Jarrod got up from his seat on the sofa, walked over to the safe concealed behind a tasteful landscape, and spun the dial. He removed a heavy metal cash box and handed it to Colin.

Colin unlocked the cash box and began counting out the fifteen hundred pounds needed to cover the wager.

Sussex set his brandy glass aside and shook his head. “Damn the wager, Grantham,” the duke said. “You don’t owe me anything. I’m not an original Free Fellow. I wasn’t one of you when you made that wager.”

“You’re one of us now,” Colin said. “And, unlike my father, I always pay my debts. Take the money.”

“All right.” Sussex held up his hand. “But I reserve the right to repay the wager at a later date.” Sussex wasn’t trying to be insulting, but he was very much aware that Viscount Grantham’s resources were not as large as those of the other Free Fellows.

Colin frowned. “Unless you’re getting married on the morrow, too, there’s no need to repay me at a later date. According to the terms of the marriage contract I signed this afternoon, making good on my wager isn’t going to beggar me.” He acknowledged the other two Free Fellows. “Neither will financing a season for my sister.” He handed a bundle of pound notes to Jarrod and another to Griff, then locked the cash box and put it back in the safe.

“Remarkable.” Jarrod closed the door of the safe, spun the dial, and swung the landscape back into place before returning to his seat on the leather sofa. Reaching over the back of the sofa, he opened the lid of the intricately carved teakwood box on the table and selected a cigar. Jarrod snipped the end off the cigar, struck a match to light it, and inhaled a lungful of aromatic smoke, then blew it out. “You danced one dance with Miss Davies last night and signed a contract to wed her this afternoon.” He narrowed his gaze at Colin. “Did I miss the love at first sight?
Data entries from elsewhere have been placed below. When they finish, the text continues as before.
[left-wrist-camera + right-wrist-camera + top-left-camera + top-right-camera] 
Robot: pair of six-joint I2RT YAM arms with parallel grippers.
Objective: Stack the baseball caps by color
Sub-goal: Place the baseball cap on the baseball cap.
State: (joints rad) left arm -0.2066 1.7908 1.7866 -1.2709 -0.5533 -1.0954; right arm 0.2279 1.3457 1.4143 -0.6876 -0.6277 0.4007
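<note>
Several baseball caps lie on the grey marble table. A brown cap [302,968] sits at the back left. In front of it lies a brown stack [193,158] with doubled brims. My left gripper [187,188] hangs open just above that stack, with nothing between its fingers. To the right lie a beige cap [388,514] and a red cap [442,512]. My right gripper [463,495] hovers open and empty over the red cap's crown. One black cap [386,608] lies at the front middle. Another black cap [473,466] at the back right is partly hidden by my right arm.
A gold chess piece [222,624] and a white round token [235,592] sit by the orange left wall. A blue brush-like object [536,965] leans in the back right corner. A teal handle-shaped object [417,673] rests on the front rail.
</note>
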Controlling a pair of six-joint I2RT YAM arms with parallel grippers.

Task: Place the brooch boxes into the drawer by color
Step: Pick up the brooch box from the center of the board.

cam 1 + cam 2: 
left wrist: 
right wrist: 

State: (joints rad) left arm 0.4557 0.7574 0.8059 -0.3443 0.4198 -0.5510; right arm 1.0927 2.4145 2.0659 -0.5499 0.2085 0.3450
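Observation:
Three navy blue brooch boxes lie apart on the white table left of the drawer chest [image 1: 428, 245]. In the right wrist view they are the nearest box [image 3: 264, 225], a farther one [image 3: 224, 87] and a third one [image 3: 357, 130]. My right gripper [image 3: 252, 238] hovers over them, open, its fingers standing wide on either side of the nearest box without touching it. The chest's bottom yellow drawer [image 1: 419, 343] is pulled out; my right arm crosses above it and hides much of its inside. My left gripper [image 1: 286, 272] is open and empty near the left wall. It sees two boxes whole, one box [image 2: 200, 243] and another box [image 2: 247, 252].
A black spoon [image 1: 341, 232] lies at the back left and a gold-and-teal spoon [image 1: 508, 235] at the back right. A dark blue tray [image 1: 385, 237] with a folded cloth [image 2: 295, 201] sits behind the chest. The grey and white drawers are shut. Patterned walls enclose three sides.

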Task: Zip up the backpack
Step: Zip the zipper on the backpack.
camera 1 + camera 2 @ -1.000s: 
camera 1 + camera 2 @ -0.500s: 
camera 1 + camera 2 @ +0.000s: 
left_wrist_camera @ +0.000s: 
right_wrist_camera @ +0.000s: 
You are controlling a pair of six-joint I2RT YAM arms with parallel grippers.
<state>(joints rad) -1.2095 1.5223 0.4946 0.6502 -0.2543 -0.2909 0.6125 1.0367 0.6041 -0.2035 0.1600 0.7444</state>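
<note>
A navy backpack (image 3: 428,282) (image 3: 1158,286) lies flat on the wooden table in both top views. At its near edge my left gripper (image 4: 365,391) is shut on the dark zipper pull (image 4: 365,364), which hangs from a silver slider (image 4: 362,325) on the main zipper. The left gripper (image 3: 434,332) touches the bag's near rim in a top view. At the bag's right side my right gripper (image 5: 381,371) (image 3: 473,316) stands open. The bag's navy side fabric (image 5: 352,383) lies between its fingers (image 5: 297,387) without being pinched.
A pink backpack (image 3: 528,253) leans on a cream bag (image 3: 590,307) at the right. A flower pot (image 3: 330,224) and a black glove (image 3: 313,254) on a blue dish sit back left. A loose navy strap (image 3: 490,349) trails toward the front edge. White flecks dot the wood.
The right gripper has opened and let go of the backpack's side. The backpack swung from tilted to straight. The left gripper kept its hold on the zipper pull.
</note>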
Or did you make such an impression on the baron that he immediately chose you to become his son-in-law? Satisfy our rampant curiosity and tell us how your impending nuptials came about,” Jarrod prodded.

“It appeared to be either the foregone conclusion or the natural progression of the meeting,” Colin replied sharply.

“Bloody hell!” Jarrod exploded. “Damnation! It went that badly, eh?”